#### What you should do:
Precise copying is required. Return the data below in full.

#### Data segment:

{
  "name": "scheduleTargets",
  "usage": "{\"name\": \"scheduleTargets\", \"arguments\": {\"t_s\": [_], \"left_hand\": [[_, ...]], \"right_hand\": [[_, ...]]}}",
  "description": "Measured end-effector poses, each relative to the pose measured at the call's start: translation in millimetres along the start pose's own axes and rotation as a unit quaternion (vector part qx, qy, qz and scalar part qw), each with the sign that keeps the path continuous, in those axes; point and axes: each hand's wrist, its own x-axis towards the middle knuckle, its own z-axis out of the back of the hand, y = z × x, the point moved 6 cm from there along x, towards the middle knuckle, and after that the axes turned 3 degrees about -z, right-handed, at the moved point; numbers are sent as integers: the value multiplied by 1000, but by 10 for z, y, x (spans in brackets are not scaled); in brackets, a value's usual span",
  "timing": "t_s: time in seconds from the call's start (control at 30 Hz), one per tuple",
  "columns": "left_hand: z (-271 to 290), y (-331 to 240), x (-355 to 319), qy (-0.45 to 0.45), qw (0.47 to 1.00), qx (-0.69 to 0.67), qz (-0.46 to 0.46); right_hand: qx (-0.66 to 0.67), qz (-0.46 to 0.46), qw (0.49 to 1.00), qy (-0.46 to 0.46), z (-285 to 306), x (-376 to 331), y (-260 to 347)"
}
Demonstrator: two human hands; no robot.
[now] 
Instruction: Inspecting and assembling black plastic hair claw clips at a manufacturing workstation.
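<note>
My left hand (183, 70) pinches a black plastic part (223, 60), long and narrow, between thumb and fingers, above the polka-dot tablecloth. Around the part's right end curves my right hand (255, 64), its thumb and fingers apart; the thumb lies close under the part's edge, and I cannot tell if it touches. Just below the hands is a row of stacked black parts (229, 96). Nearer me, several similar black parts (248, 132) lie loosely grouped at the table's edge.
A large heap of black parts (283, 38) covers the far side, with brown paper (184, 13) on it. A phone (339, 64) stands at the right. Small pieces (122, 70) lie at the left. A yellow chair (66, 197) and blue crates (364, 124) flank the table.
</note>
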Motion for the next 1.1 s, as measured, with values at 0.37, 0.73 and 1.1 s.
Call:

#### Exercise result:
{
  "name": "scheduleTargets",
  "usage": "{\"name\": \"scheduleTargets\", \"arguments\": {\"t_s\": [_], \"left_hand\": [[_, ...]], \"right_hand\": [[_, ...]]}}",
  "description": "Measured end-effector poses, each relative to the pose measured at the call's start: translation in millimetres along the start pose's own axes and rotation as a unit quaternion (vector part qx, qy, qz and scalar part qw), each with the sign that keeps the path continuous, in those axes; point and axes: each hand's wrist, its own x-axis towards the middle knuckle, its own z-axis out of the back of the hand, y = z × x, the point moved 6 cm from there along x, towards the middle knuckle, and after that the axes turned 3 degrees about -z, right-handed, at the moved point; numbers are sent as integers: the value multiplied by 1000, but by 10 for z, y, x (spans in brackets are not scaled); in brackets, a value's usual span",
  "timing": "t_s: time in seconds from the call's start (control at 30 Hz), one per tuple",
  "columns": "left_hand: z (-271 to 290), y (-331 to 240), x (-355 to 319), qy (-0.45 to 0.45), qw (0.47 to 1.00), qx (-0.69 to 0.67), qz (-0.46 to 0.46); right_hand: qx (-0.66 to 0.67), qz (-0.46 to 0.46), qw (0.49 to 1.00), qy (-0.46 to 0.46), z (-285 to 306), x (-376 to 331), y (-260 to 347)"
}
Demonstrator: two human hands; no robot.
[now] 
Instruction: Inspecting and assembling black plastic hair claw clips at a manufacturing workstation.
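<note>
My left hand (183, 70) pinches a black plastic part (223, 60), long and narrow, between thumb and fingers, above the polka-dot tablecloth. Around the part's right end curves my right hand (255, 64), its thumb and fingers apart; the thumb lies close under the part's edge, and I cannot tell if it touches. Just below the hands is a row of stacked black parts (229, 96). Nearer me, several similar black parts (248, 132) lie loosely grouped at the table's edge.
A large heap of black parts (283, 38) covers the far side, with brown paper (184, 13) on it. A phone (339, 64) stands at the right. Small pieces (122, 70) lie at the left. A yellow chair (66, 197) and blue crates (364, 124) flank the table.
</note>
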Motion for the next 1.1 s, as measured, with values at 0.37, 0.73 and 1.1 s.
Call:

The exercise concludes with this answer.